An den Anstiegen Collada de Toses (1.781 m) und Col du Calvaire (1.837 m) machten es die Favoriten unter sich aus. Aus einer kleinen Spitzengruppe setzte sich Tadej Pogačar durch, knapp vor Jonas Vingegaard und Richard Carapaz – und übernahm das Gelbe Trikot von Vingegaard, der die Tour seit dem Auftakt-Teamzeitfahren geführt hatte.
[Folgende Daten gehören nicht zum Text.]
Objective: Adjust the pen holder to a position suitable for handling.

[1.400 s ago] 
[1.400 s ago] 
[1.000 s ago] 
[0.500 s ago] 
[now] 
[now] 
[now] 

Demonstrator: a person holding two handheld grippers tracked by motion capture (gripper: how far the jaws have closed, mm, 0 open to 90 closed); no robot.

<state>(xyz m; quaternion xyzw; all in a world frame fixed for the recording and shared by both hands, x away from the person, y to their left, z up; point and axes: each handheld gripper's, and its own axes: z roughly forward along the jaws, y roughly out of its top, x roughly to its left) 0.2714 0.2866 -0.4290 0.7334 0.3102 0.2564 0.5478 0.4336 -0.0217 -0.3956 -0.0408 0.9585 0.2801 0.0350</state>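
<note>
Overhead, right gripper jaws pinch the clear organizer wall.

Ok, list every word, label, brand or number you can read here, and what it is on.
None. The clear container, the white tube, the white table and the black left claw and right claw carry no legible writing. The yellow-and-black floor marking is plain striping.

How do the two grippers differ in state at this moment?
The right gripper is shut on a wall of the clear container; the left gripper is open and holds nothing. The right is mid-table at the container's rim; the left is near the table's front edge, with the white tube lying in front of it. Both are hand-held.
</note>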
Überschattet wurde der Tag von den Waldbränden in Südfrankreich: über 1.600 Hektar verbrannt, am Wochenende rund 5.000 Menschen evakuiert. Per Erlass blieb das Finale ohne Zuschauer – keine Fans auf den letzten 40 Kilometern, die Werbe-Karawane abgesagt. Tour-Chef Christian Prudhomme bat, sich fernzuhalten, damit die Rettungskräfte löschen konnten. So endete die erste Bergankunft geisterhaft einsam – auch wenn sich einige Fans durchgeschlagen hatten.
Für Kanter war es ein reiner Überlebenstag: Bei der Hitze galt es nur, die Berge im Gruppetto, dem Sammelbecken der Nicht-Kletterer, im Zeitlimit zu überstehen. Mit 24:40 Minuten Rückstand kam der Wahl-Pirnaer ins Ziel.